TRY IT: Nothing but the pictures gets dropped; retype every entry exactly.

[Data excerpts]
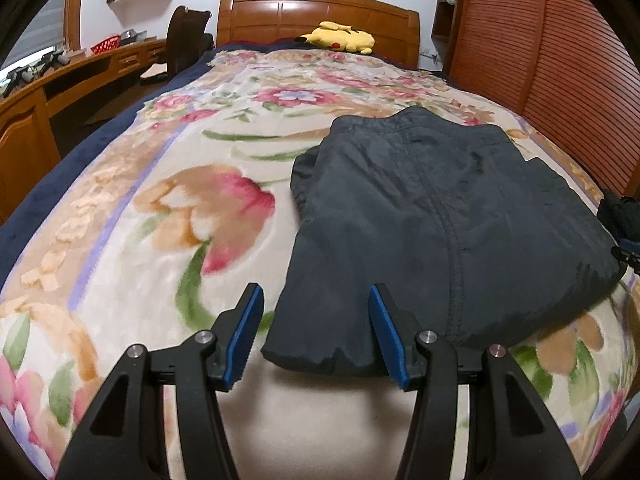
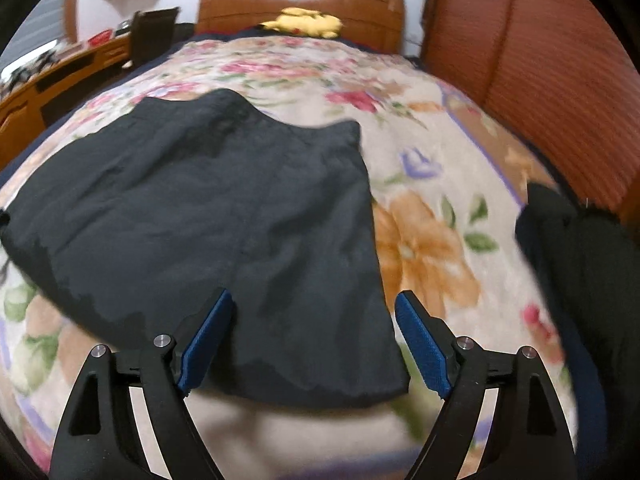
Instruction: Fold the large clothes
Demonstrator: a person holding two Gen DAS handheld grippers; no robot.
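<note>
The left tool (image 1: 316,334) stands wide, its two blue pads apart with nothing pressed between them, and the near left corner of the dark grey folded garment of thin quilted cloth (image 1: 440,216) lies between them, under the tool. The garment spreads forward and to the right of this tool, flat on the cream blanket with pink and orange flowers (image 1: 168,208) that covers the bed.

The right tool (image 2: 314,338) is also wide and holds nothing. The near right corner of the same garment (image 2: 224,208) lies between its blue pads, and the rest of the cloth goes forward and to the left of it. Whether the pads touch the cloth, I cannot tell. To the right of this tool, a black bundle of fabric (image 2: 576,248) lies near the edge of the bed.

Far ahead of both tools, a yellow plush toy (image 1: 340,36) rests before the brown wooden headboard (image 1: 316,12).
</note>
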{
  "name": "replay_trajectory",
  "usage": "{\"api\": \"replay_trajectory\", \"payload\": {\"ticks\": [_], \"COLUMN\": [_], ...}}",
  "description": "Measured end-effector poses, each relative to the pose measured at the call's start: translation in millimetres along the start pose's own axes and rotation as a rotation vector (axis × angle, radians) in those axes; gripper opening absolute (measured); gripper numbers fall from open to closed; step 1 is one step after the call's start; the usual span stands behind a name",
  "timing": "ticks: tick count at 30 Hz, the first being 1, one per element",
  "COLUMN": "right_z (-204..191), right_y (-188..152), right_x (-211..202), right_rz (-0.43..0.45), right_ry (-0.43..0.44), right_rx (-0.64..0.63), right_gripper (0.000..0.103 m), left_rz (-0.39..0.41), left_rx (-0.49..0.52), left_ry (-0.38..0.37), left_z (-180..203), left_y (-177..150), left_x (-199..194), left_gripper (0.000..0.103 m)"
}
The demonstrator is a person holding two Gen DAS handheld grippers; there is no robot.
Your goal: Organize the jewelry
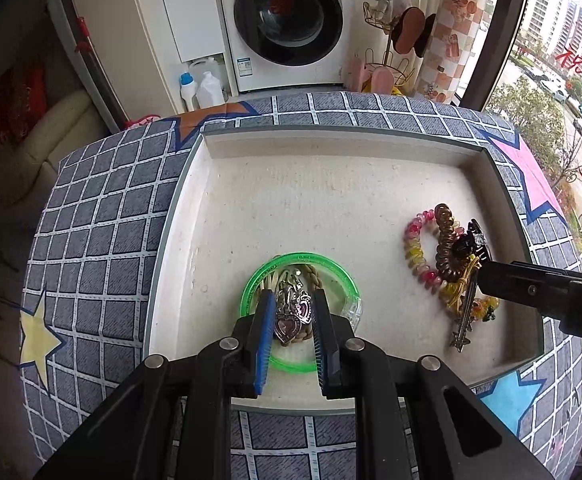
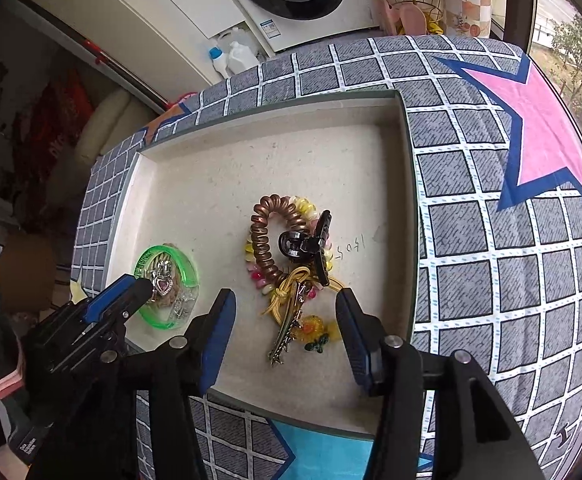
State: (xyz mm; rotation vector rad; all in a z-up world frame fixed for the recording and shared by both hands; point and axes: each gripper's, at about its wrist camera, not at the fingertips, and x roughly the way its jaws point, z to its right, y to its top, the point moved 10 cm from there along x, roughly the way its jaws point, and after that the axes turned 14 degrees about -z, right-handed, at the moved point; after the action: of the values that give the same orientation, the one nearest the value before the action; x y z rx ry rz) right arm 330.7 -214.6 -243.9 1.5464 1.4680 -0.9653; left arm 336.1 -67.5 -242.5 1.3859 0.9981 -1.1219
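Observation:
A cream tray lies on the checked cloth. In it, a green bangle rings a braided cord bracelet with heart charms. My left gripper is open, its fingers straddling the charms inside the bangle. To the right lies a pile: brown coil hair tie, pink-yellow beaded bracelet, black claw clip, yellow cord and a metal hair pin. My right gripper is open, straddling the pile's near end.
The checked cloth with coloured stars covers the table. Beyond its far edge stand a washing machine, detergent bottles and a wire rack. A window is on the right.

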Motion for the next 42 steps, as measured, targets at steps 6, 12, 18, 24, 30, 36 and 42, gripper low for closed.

RESPONSE FOR THIS EXERCISE:
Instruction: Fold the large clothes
Demonstrator: a person holding two Gen DAS handheld grippers; no robot.
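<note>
The left tool (image 1: 316,334) stands wide, its two blue pads apart with nothing pressed between them, and the near left corner of the dark grey folded garment of thin quilted cloth (image 1: 440,216) lies between them, under the tool. The garment spreads forward and to the right of this tool, flat on the cream blanket with pink and orange flowers (image 1: 168,208) that covers the bed.

The right tool (image 2: 314,338) is also wide and holds nothing. The near right corner of the same garment (image 2: 224,208) lies between its blue pads, and the rest of the cloth goes forward and to the left of it. Whether the pads touch the cloth, I cannot tell. To the right of this tool, a black bundle of fabric (image 2: 576,248) lies near the edge of the bed.

Far ahead of both tools, a yellow plush toy (image 1: 340,36) rests before the brown wooden headboard (image 1: 316,12).
</note>
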{
  "name": "replay_trajectory",
  "usage": "{\"api\": \"replay_trajectory\", \"payload\": {\"ticks\": [_], \"COLUMN\": [_], ...}}",
  "description": "Measured end-effector poses, each relative to the pose measured at the call's start: translation in millimetres along the start pose's own axes and rotation as a rotation vector (axis × angle, radians) in those axes; gripper opening absolute (measured); gripper numbers fall from open to closed; step 1 is one step after the call's start; the usual span stands behind a name",
  "timing": "ticks: tick count at 30 Hz, the first being 1, one per element",
  "COLUMN": "right_z (-204..191), right_y (-188..152), right_x (-211..202), right_rz (-0.43..0.45), right_ry (-0.43..0.44), right_rx (-0.64..0.63), right_gripper (0.000..0.103 m), left_rz (-0.39..0.41), left_rx (-0.49..0.52), left_ry (-0.38..0.37), left_z (-180..203), left_y (-177..150), left_x (-199..194), left_gripper (0.000..0.103 m)"
}
The demonstrator is a person holding two Gen DAS handheld grippers; there is no robot.
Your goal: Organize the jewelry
State: (xyz mm; rotation vector rad; all in a z-up world frame fixed for the recording and shared by both hands; point and axes: each gripper's, at about its wrist camera, not at the fingertips, and x roughly the way its jaws point, z to its right, y to its top, the point moved 10 cm from there along x, roughly the way its jaws point, and after that the axes turned 14 degrees about -z, right-handed, at the moved point; after the action: of the values that give the same orientation, the one nearest the value before the action; x y z rx ry rz) right arm 330.7 -214.6 -243.9 1.5464 1.4680 -0.9653; left arm 336.1 -67.5 -242.5 1.3859 0.9981 -1.1219
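Observation:
A cream tray lies on the checked cloth. In it, a green bangle rings a braided cord bracelet with heart charms. My left gripper is open, its fingers straddling the charms inside the bangle. To the right lies a pile: brown coil hair tie, pink-yellow beaded bracelet, black claw clip, yellow cord and a metal hair pin. My right gripper is open, straddling the pile's near end.
The checked cloth with coloured stars covers the table. Beyond its far edge stand a washing machine, detergent bottles and a wire rack. A window is on the right.
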
Motion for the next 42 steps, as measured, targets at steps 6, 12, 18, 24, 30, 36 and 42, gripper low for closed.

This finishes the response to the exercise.